Educators have been told that AI is to be embraced in the classroom with certain conditions attached; AI has tremendous value, and students will gravitate towards it, and even more so if we forbid its use. We are told that education now requires the development of critical analytical functions, particularly as to the “prompts” students are to use to gain access to information. Quite frankly, whether it be in law, engineering, or history, students traditionally have been pushed to reason, to identify key issues, ask the right questions, and bring creative insights into understanding or problem-solving. So, they have been devising “prompts” and applying them for years.
We must instill in students the ability to distinguish the absurd from the logical, the intensely private from the public, and the scheming from the patently objective.

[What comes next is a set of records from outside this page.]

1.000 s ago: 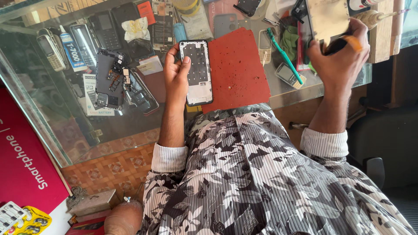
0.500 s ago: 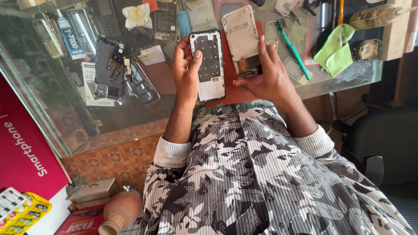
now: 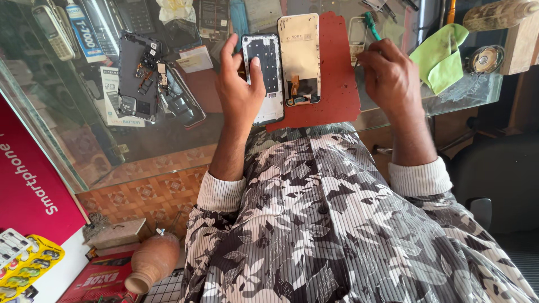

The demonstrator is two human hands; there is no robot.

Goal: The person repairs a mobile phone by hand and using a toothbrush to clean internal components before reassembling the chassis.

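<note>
Phone frame [image 3: 264,76], white-edged w/ dark inside, lies at the left edge of the red mat [image 3: 337,78] on the glass counter [image 3: 101,146]. Left hand [image 3: 238,90] wraps it from the left side, fingers curled over the top edge, thumb pressed flat on its inner face, so a closed hold on the frame. Just beside it on the right, touching or nearly so, the phone screen [image 3: 300,59] lies face down on the mat, tan back up. Half a sec ago the right hand was holding that screen up next to the frame; now the screen is flat on the mat and the hand has let go of it. Right hand [image 3: 390,76] has shifted to the mat's right edge, fingers closed round a green-handled tool [image 3: 370,25], handle sticking up past the knuckles. Green cloth [image 3: 441,53] sits near that hand. Under the glass, to the left, an opened phone [image 3: 140,73] w/ loose parts.
</note>
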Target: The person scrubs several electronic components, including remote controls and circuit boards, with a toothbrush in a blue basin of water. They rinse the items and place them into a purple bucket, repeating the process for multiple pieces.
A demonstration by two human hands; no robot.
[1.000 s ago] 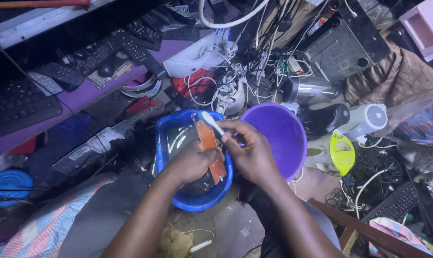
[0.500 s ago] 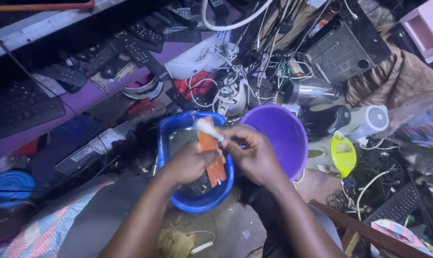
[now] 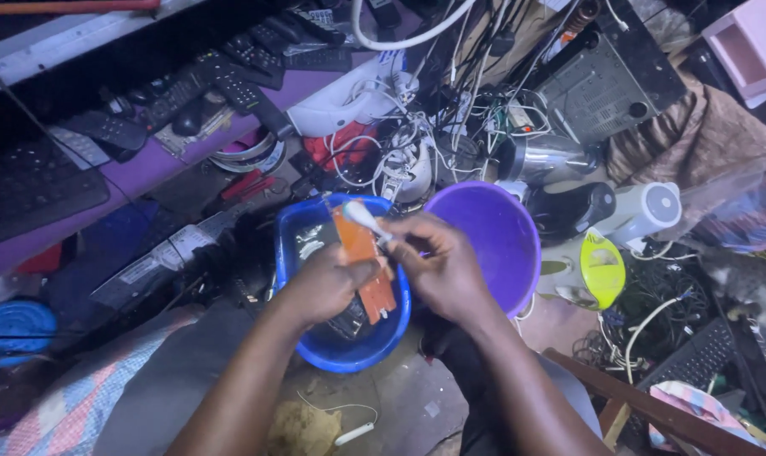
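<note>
Orange circuit board [image 3: 364, 263] held over the blue basin [image 3: 303, 228], gripped by the left hand [image 3: 328, 283]; right hand [image 3: 438, 266], closed on a white brush [image 3: 364, 218], has shifted its bristles slightly up the board, scrubbing ongoing.

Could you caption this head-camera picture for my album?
Left hand holds an orange circuit board over a blue plastic bowl; right hand brushes it.

The setting is an electronics repair workshop, indicated by remote controls [image 3: 231, 72], a keyboard [image 3: 28, 181], tangled cables [image 3: 450, 118] and an opened device chassis [image 3: 607, 80] crowding the bench.
</note>
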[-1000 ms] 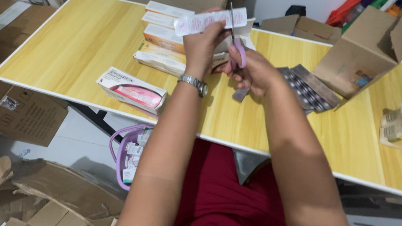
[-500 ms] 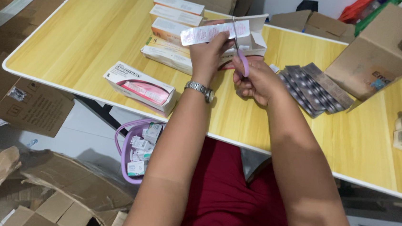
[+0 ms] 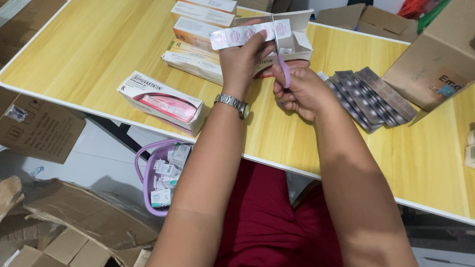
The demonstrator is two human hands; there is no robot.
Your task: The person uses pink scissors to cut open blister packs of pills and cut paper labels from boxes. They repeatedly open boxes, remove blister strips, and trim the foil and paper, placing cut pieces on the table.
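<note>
The left hand [image 3: 242,60] pinched a white blister strip [image 3: 250,34] by its lower edge and held it up over the yellow table [image 3: 86,42]. The strip's long axis ran left to right. The right hand [image 3: 303,90] was closed around purple scissors [image 3: 283,69], whose blades met the strip from below, just right of the left fingers.

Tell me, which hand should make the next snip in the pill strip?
Probably the right hand: its fingers are already in the purple scissors, blades up by the strip. The left hand is busy holding the strip up above the table.
</note>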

The notion that AI eases education, making it akin to having students on an “autopilot” of some sort, understates the magnitude of the challenge that awaits educators. The AI revolution requires more as to reasoning. We must instill in students the ability to distinguish the absurd from the logical, the intensely private from the public, and the scheming from the patently objective. If anything, today’s students should be immersed in logic so they can make sense of AI’s guidance. They should be steeped in philosophy so that the necessary moral perspective does not take a backseat.
Second, students not versed in computer science or data analytics should think about expanding their knowledge. A few weeks ago, Georgetown University in Qatar (GU-Q) hosted a two-day conference titled “AI Uprising: Opportunities and Challenges for the Future of Work and Its Impact on the Environment” under the auspices of its Hiwaraat Series. I had the unique opportunity to interview Her Excellency, Ms. Deema Al Yahya, the Secretary-General of the Digital Cooperation Organization, an inter-governmental organization with its headquarters in Riyadh that promotes inclusivity as to access to the digital economy. Her Excellency observed that many working in the policy and legal space lack the technical training to appreciate how AI works. Her words were music to my ears as since inception, HBKU College of Law has offered a graduate degree in law, recognizing that a lawyer should have at least one first degree, and indeed some of our law students have previous degrees in engineering and the sciences.

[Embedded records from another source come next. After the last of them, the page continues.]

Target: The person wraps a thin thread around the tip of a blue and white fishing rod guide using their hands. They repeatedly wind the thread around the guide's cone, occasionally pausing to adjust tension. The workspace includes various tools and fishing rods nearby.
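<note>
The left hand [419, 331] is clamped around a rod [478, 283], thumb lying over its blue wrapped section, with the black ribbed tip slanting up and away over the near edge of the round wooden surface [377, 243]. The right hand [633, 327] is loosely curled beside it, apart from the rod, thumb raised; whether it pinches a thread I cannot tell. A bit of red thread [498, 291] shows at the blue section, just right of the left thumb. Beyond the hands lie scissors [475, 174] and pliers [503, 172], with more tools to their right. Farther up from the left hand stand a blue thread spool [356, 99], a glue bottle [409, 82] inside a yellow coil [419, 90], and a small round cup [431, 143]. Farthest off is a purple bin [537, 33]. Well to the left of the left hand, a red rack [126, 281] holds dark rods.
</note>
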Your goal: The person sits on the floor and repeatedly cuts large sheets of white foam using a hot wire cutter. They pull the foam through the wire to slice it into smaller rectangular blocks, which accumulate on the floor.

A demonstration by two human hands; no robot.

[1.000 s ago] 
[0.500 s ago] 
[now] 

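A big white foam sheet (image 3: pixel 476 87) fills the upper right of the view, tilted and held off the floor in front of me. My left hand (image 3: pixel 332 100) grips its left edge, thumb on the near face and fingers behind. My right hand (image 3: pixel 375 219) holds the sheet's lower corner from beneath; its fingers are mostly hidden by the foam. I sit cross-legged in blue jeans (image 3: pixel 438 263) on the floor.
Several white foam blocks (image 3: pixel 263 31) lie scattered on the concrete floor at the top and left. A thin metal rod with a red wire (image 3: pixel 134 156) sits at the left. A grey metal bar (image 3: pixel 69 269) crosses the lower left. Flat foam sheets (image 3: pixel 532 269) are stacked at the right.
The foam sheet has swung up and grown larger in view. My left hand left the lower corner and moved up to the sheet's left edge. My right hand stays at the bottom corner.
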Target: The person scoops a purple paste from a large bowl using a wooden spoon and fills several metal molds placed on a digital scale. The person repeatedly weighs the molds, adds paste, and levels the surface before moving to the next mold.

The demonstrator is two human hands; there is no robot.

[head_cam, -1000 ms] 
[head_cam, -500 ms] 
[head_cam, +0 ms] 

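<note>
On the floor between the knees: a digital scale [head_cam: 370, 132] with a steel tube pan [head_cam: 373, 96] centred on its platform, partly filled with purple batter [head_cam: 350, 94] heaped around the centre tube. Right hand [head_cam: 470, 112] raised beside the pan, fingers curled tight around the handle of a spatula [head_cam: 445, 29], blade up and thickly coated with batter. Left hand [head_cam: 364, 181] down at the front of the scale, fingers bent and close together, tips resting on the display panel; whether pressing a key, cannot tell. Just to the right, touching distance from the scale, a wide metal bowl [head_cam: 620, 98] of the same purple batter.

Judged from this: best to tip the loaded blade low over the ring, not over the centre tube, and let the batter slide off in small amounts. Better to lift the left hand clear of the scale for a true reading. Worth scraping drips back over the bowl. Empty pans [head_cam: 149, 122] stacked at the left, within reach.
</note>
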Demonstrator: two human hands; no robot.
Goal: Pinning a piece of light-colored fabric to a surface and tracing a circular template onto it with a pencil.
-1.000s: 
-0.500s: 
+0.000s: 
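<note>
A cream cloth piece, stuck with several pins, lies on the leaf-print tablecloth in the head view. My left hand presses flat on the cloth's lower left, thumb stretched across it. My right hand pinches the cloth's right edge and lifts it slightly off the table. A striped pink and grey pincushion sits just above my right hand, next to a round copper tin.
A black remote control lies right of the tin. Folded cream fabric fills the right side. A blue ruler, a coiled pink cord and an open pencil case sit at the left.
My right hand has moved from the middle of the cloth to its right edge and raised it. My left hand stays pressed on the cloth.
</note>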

The AI revolution is a call for secondary and tertiary institutions to shift away from the tendency to specialize, of putting students into STEM and non-STEM boxes with never the two meeting.

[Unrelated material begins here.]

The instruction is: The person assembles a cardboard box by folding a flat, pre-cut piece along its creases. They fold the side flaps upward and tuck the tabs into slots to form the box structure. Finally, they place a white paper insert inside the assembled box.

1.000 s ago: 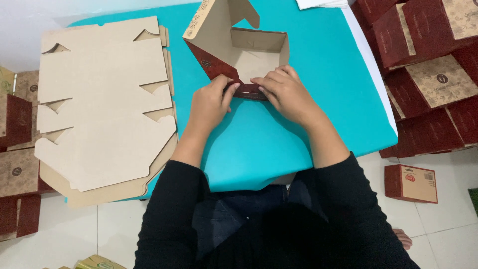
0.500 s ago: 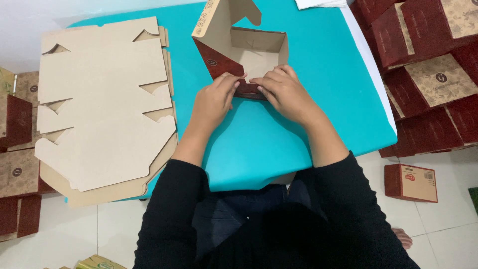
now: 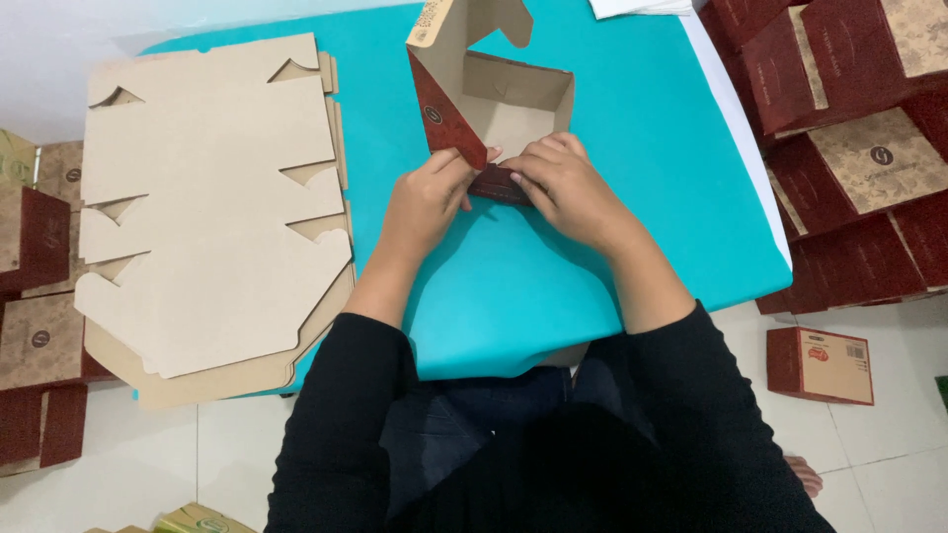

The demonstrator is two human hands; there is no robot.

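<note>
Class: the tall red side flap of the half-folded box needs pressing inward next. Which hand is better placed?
Probably the left hand: its fingers already pinch the red side flap at its lower corner, while the right hand presses the front flap down.
</note>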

So, from my perspective, particularly as a legal educator, the AI revolution is a call for secondary and tertiary institutions to shift away from the tendency to specialize, of putting students into STEM and non-STEM boxes with never the two meeting. The computer programmer can no longer remain ignorant of the full consequences of what he or she is asking the program to do and with what information. Policymakers and lawyers cannot remain ignorant of the full consequences of new technology. In short, it’s an exciting time to think about how we can revamp education to ensure these multiple objectives, key to cherished social values, can be realized.